EXERCISE DESCRIPTION: Scan the material for "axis". Copy every line it appears in.

■ ■ ■ ■

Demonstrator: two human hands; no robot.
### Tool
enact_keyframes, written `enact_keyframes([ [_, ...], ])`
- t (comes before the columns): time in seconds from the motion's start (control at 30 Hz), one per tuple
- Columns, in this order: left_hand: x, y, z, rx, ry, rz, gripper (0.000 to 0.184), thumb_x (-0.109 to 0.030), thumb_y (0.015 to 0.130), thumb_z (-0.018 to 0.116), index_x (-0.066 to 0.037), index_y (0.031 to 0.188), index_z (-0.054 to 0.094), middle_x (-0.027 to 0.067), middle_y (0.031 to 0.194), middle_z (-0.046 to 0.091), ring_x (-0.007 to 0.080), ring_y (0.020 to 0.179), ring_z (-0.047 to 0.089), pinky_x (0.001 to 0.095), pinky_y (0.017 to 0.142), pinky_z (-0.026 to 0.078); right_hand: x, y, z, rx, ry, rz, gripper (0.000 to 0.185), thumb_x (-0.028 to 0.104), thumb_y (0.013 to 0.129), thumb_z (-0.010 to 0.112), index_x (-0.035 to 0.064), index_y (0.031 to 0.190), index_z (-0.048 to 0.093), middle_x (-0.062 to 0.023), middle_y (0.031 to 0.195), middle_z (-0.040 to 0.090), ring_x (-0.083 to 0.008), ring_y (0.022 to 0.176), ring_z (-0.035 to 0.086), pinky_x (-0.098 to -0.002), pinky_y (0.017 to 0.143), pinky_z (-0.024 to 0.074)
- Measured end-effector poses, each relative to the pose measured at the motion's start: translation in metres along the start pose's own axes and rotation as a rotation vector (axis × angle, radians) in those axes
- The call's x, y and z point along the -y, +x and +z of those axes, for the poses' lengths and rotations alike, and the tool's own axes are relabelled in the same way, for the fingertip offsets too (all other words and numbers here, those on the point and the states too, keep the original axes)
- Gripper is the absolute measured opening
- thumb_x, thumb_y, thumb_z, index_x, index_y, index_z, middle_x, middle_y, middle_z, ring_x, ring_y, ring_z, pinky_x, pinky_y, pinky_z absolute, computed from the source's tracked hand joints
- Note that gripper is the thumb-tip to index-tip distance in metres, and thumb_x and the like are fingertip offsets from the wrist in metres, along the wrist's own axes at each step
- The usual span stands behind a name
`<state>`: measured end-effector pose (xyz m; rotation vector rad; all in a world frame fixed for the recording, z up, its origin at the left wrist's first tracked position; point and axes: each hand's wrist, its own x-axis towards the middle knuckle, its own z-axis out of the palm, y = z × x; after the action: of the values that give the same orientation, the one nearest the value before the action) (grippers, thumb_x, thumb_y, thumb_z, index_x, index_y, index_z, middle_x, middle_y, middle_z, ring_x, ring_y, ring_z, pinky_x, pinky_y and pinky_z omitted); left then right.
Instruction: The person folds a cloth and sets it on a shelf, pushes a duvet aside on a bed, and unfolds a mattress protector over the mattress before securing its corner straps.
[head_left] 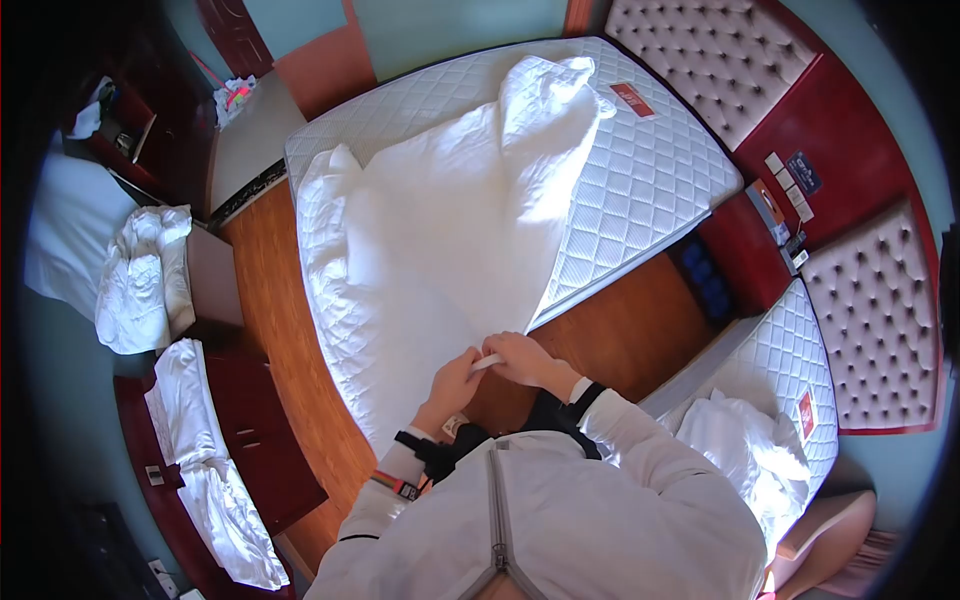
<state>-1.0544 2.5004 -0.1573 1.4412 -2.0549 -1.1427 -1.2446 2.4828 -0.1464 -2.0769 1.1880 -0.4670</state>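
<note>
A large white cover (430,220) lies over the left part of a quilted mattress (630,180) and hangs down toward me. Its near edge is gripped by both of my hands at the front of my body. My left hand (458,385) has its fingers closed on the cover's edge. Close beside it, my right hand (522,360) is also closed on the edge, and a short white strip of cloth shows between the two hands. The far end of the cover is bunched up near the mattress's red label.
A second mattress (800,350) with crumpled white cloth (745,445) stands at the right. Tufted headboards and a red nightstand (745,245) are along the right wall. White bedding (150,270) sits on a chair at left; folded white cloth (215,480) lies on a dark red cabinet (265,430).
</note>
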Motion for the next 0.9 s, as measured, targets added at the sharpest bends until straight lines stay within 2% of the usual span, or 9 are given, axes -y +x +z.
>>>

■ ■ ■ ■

RESPONSE BOX:
- Measured end-effector poses, each relative to the pose measured at the motion's start: translation in metres along the start pose's own axes and rotation as a rotation vector (axis × angle, radians) in those axes
`<state>`: measured end-effector pose (xyz m; rotation vector rad; all in a world frame fixed for the recording, z up, its origin at the left wrist's first tracked position; point and axes: each hand's wrist, its own x-axis towards the middle knuckle, its own z-axis out of the palm, y = z × x; after the action: of the values that give the same orientation, the one nearest the value before the action) (grippers, thumb_x, thumb_y, thumb_z, index_x, index_y, index_z, middle_x, middle_y, middle_z, ring_x, ring_y, ring_z, pinky_x, pinky_y and pinky_z omitted); left then right.

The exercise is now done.